Avant de terminer, parlons de l’équipe nationale. La blessure, la revalidation, la longue saison avec OKC… Cela explique votre absence avec les Belgian Lions ? 

Oui, il y a beaucoup eu le fait d’avoir été blessé, qui m’a ralenti. La saison a été très longue, et c’était assez compliqué pour moi, même si je veux jouer pour la Belgique. L’Eurobasket est une compétition incroyable. C’est sûr que cela aurait été super, mais à ce moment de ma carrière, ce n’était pas le bon moment d’un point de vue physique pour moi, et sur le fait de revenir à Oklahoma et d’y faire ma place. C’était le plus important pour moi.

Vous avez pu suivre leurs matchs, malgré le décalage horaire ? Qu’en avez-vous pensé ? 

J’ai suivi oui, j’ai trouvé ça vraiment bien. Il nous manquait beaucoup de joueurs, ce qui était compliqué, comme moi, Toumani CamaraRetin Obasohan et plein d’autres encore… Malgré tout, on est une nation qui va à l’Eurobasket, qui veut être compétitive avec les autres équipes. On a joué de grosses nations, c’était bien, même si on n’a pas eu les résultats qu’on voulait. C’est une bonne expérience pour les joueurs qui ont pu la jouer. Ce ne sera que du positif pour la suite. On va continuer à grandir en Belgique.

Vous vous en êtes projeté en regardant les matchs ? Cela vous a démangé ? 

Un peu évidemment. Je pensais au fait que je n’étais pas là. C’est pas ce que je les avais laissés tomber, mais une partie de moi se disait : ‘bon, je vois mes compatriotes à l’Euro et moi je n’y suis pas. C’est sûr que c’était dommage, mais ça m’a donné encore plus de motivation de me dire que pour la suite, j’y serai et ça sera vraiment bien.

La prochaine grande échéance, c’est la Coupe du Monde, on peut vous imaginer là-bas ? Et est-ce qu’OKC est ouvert à vous laisser partir l’été ? 

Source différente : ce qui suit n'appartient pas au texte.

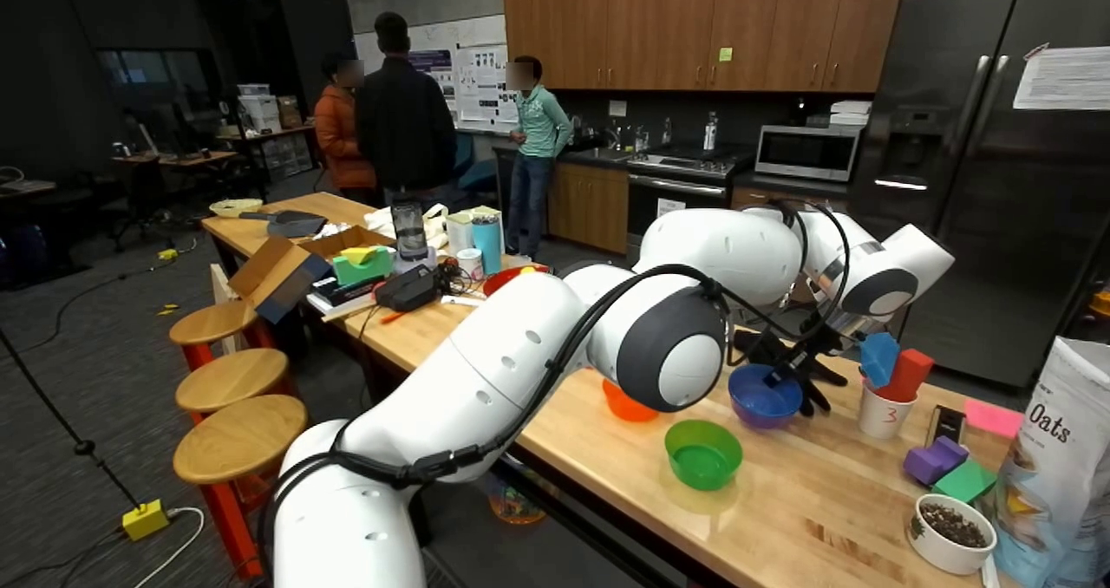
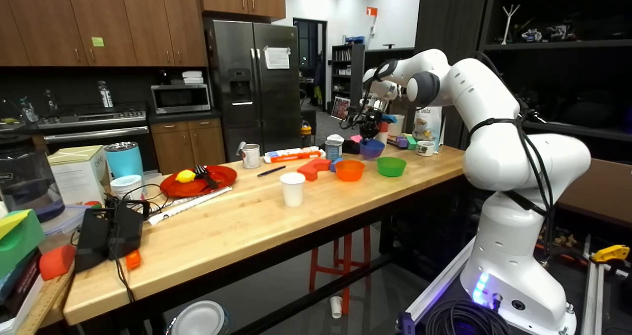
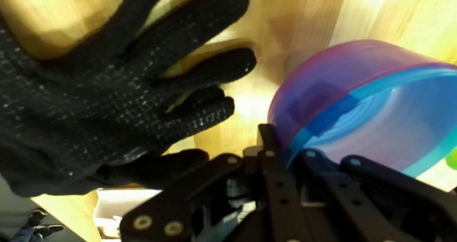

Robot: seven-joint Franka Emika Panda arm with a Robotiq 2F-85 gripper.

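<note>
1. Wrist view. Nearest the lens: the hand [image 3: 288, 154]. Its fingers stand close together, one inside and one outside the wall of a blue bowl [image 3: 378, 117]; read as clamped on the rim.
2. Same view. Bowl extends to the right of the hand. Black glove [image 3: 100, 92] lies on the desk [image 3: 303, 24] to the left of the hand, near the bowl, visible gap between.
3. In an exterior view, the arm [image 1: 468, 380] fills the foreground and leads to the hand. Green bowl [image 1: 703, 462] sits on the camera side of the hand; orange bowl [image 1: 629, 406] left of it, partly behind the arm; numbered cup [image 1: 874, 419] to its right.
4. In an exterior view, plain white cup [image 2: 293, 189] stands upright, well apart from the hand; red plate [image 2: 226, 175] farther off. In both exterior views the blue bowl is under the hand; cannot tell whether its base touches the desk.
5. Judgement: step in hand is the rim grasp, apparently made. Next move calls for a firm pinch and clearance from the glove; an off-centre hold could let the bowl tip.
</note>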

Non, on n’a pas encore discuté de ça avec le Thunder. Cela a toujours été un de mes objectifs de pouvoir jouer à ce niveau-là. Comme pour l’Eurobasket, Oklahoma ne m’a jamais dit ‘non, on ne veut pas que tu y ailles, que tu ne fasses pas l’Euro’. C’était plus une décision de ma part, je n’étais pas prêt pour ça. La Coupe du Monde, cela va évidemment de dépendre de comment la saison se déroule, comment je me sens et si tout va bien. Si c’est le cas, ce serait cool de vivre ça. On en parlera quand il le faudra, mais c’est quelque chose que je garde en tête.